On Wed, Mar 19, 2025 at 10:45:14AM +0000, Zhang, Julia wrote:
> >>> Can you explain more details about how to let
> >>> guest discover the way PCI driver discovers in physical world?
> >>>
> >> This is QEMU or VMM level implementation question on how to build the synthetic topology.
> >> In libvirt and other places, there is a way to describe the PCI level BDF etc details.
> >> You might want to check with the right owners on how to achieve or extend it.
> > 
> > Hi MST,
> > As discussed above, Parav suggested to rebuild PCI topology in QEMU
> > level to make virtual PCI topology 100% same as physical PCI topology so
> > that we can get accurate p2pdma_distance from guest directly.

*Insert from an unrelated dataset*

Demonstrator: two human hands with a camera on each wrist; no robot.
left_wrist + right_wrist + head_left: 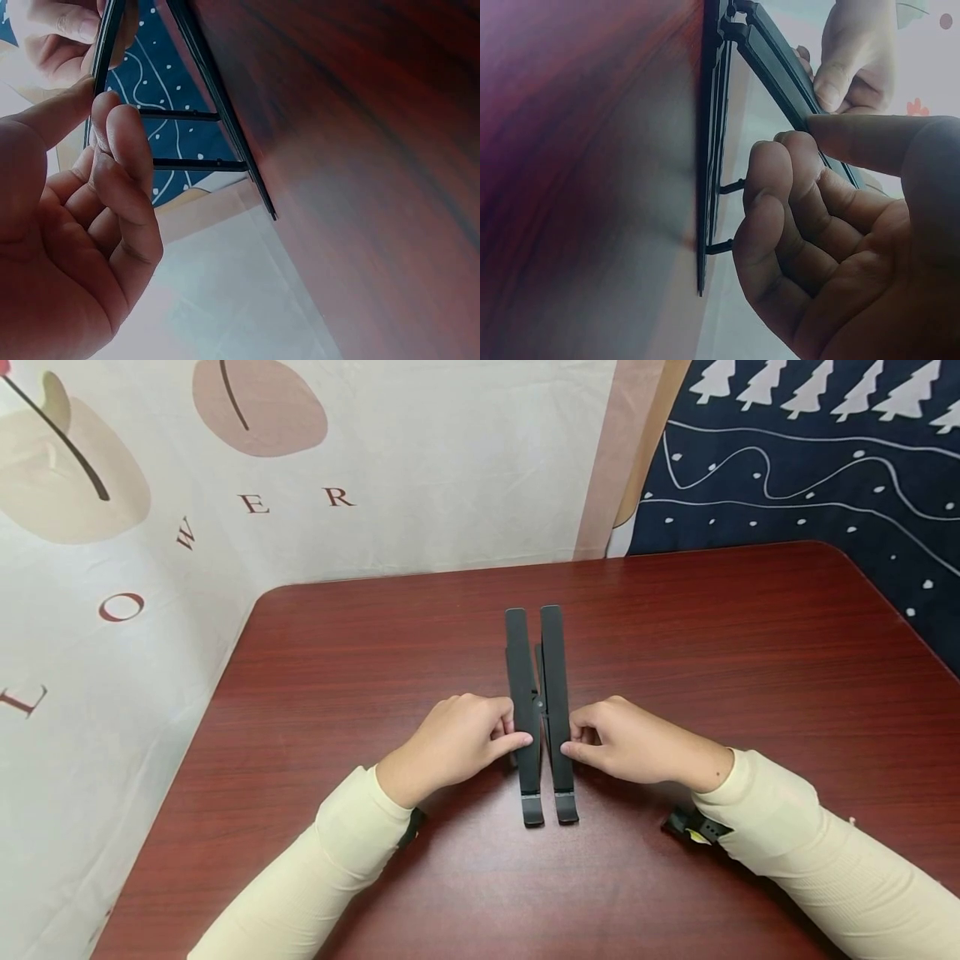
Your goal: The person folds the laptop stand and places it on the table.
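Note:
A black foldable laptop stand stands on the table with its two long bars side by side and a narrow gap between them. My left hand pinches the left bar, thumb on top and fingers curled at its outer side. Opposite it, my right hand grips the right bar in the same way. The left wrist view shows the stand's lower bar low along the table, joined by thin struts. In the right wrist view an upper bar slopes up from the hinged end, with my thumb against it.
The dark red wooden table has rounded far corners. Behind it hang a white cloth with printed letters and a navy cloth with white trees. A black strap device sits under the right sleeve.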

Since you
> > are one of the maintainers of QEMU, can you give us some suggestions or
> > explain more details about how to achieve it?
> > 
> > Thanks,
> > Julia
> 
> Hi MST,
> Since Parav thinks I should rebuild PCI topology in QEMU to make it 100% 
> same as physical PCI topology, which I think will be a big change for 
> virtual PCI. Can you give us some suggestions please?
> 
> Thanks,
> Julia

Hi Julia,
I feel the issue is not "100% matching" or the specific interface, but
that the motivation for the patches is not documented sufficiently
clearly.

It is true that many hypervisor vendors have a preference to utilizing native
interfaces, since this reduces the amount of guest code to maintain.
Remember, that guest code has to be implemented for every OS.
Further, duplicating e.g. ACPI information at the device level
means that baremetal and VM guest behaviour use different drivers,
which increases support and testing load.

I also note that the admin command infrastructure was designed with
use-cases where one device describes other devices.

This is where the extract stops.